Les résultats obtenus à l’issus de l’enquête confirment et approfondissent les connaissances sur l’usage stratégique des outils de gestion dans la prévention des risques psychosociaux (Chakor, 2020). Particulièrement, ils soulignent comment l’usage d’un questionnaire d’évaluation participe à mettre en évidence les risques psychosociaux, à normaliser la souffrance au sein d’une organisation et à en individualiser la responsabilité.

L’utilisation stratégique de l’outil est influencé par les conflits de représentation existant entre le personnel des ressources humaines, les responsables des services médicaux, les médecins du travail et les collaborateurs. Plus précisément, l’usage politique du questionnaire nous montre la manière dont les membres dominants – membres des ressources humaines et responsables des services médicaux – perçoivent, construisent et légitiment leur représentation des risques psychosociaux dans l’organisation.
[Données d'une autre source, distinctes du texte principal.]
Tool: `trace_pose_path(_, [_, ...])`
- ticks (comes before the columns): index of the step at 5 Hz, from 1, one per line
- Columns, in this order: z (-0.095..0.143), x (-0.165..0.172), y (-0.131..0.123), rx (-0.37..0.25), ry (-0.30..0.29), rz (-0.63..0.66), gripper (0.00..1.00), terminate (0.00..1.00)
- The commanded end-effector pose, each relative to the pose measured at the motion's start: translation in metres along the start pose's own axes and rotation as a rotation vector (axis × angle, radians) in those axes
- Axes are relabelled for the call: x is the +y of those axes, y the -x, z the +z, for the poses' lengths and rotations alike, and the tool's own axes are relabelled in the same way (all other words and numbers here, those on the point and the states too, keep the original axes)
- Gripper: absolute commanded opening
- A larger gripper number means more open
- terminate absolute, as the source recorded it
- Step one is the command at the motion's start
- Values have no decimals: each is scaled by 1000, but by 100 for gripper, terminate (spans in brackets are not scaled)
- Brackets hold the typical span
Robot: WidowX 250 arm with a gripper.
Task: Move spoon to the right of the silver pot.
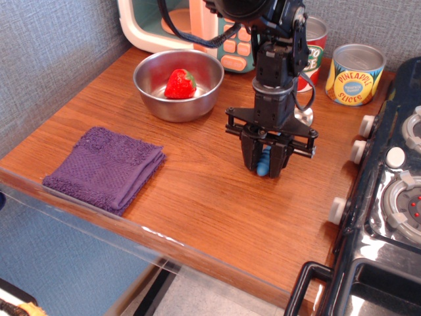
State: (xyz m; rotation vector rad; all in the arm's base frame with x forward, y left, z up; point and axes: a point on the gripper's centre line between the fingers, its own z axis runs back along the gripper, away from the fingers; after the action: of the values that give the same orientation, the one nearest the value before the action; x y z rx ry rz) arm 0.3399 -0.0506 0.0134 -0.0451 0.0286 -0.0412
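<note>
The silver pot [150, 94] stands at the back left of the wooden counter with a red strawberry [179, 83] in it. My gripper [266, 164] is well to the right of the pot and points straight down, low over the counter. Its fingers are closed on the blue ribbed handle of the spoon [264, 161]. The spoon's silver bowl [303, 117] shows behind the gripper's right side. I cannot tell whether the spoon touches the counter.
A folded purple cloth [105, 168] lies at the front left. A tomato sauce can [314, 36] and a pineapple can [355, 74] stand at the back right. A toy microwave [164, 23] is behind the pot. A black toy stove [388, 197] borders the right side.
</note>
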Motion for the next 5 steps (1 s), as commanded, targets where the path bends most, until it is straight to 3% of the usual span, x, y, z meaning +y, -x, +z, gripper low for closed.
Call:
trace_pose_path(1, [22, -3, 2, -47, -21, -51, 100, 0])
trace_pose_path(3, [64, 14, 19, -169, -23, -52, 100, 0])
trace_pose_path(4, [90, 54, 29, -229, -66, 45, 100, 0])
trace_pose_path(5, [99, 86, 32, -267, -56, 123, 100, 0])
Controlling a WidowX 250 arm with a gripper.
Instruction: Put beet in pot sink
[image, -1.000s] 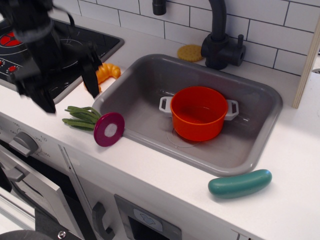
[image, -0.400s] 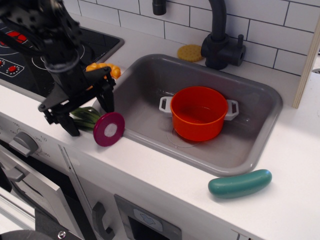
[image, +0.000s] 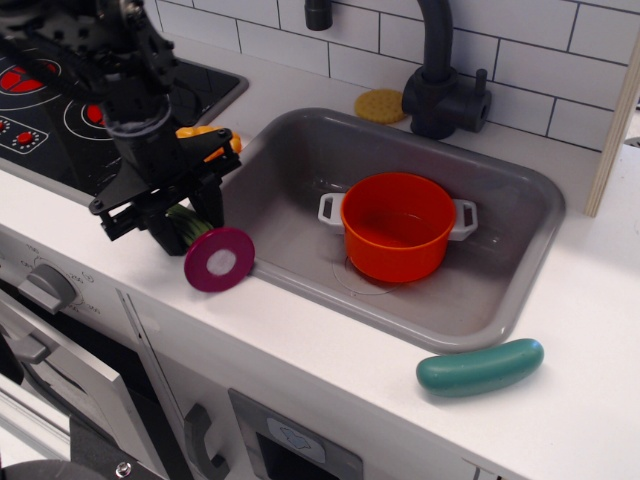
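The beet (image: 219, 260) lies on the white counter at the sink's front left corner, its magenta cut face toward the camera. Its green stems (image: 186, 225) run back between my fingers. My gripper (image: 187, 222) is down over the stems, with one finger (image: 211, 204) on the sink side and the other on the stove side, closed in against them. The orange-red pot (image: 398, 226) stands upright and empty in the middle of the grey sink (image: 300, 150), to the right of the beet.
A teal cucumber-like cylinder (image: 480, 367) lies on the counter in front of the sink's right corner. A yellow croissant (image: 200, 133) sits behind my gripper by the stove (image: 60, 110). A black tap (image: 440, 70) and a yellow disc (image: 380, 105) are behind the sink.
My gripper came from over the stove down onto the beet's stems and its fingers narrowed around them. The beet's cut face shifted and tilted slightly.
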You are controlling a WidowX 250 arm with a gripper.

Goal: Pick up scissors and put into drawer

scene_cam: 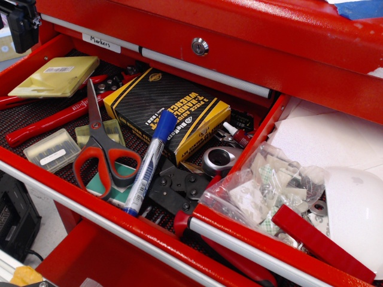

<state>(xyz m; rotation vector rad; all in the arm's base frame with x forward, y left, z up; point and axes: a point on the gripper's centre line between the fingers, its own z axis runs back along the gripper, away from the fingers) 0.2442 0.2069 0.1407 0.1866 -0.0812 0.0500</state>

L’usage du QRP participe à individualiser la responsabilité des risques psychosociaux. Les médecins du travail utilisent le questionnaire pour détecter et signaler le moindre problème de souffrance des collaborateurs à la direction des ressources humaines. Cependant, ce signalement peut avoir des conséquences néfastes pour le collaborateur. Un conflit d’usage peut se créer alors entre les médecins du travail, les membres des ressources humaines et les collaborateurs qui peuvent ressentir une forme d’insécurité et de pression lorsqu’ils répondent au questionnaire.

 

Pour conclure, cette étude met en évidence la manière dont certains acteurs de la prévention font un usage stratégique du questionnaire pour imposer une représentation potable des risques psychosociaux dans l’organisation. En les résumant à des objets quantifiables, capables de normaliser la souffrance, ils peuvent en individualiser les causes et les soustraire du périmètre de responsabilité́ de l’organisation. Alors que les questionnaires d’évaluation promettent d’objectiver les risques psychosociaux pour mieux les prévenir, les résultats montrent que leur usage stratégique peut contribuer à les renforcer et les perdurer.